During their research, the scientists looked at how the enzyme sits outside the bacterial cell and chips away at the mucin molecule, and is eventually taken inside the bacterial cell to be consumed. What makes the enzyme potentially important is that glycans are known to change when certain diseases are present in the body.
Therefore, it could be possible to use the enzyme to take a snapshot of the glycans within a biopsy and use that as a biomarker for early detection of disease.
A tree-like structure
“Mucus is structured a bit like a tree, with lots of different branches and leaves,” said Dr Lucy Crouch, who led the research.

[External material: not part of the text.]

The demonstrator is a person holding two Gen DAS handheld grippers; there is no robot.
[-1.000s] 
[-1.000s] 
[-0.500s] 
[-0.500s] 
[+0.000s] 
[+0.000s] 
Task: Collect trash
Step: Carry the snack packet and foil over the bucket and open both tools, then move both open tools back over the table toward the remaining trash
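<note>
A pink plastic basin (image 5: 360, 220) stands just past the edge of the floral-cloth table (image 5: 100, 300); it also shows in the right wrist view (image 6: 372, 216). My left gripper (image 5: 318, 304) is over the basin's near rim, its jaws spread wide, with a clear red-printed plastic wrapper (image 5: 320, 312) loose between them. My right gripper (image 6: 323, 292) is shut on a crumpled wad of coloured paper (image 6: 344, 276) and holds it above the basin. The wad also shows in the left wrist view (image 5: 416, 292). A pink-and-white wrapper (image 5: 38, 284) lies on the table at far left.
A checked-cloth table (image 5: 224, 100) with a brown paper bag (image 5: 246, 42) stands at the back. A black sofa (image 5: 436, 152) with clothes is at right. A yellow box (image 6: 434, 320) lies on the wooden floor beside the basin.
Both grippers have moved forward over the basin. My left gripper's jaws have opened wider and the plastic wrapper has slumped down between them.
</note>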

“Lots of the enzymes discovered so far might clip away some of the leaves to eat, but the enzyme we studied will clip away a whole branch – that’s quite a distinctive mechanism and it gives us a useful biomarker for studying disease.”
In testing with tissue samples, researchers added the enzyme and labelled the glycans with fluorescent dye. These samples were from people living with ulcerative colitis and colorectal cancer, and from preterm infants with necrotising enterocolitis, a serious illness in which the gut becomes inflamed and can start to die. This test revealed useful information about the glycan structure.
“Although we still don’t fully understand what the glycan structures are made from and how these vary between different tissue types, we can see that the differences in structure between healthy and non-healthy tissue is quite distinctive,” Crouch said.
“We hope to be able to use these enzymes to start producing better diagnostics for the very early stages of these diseases.”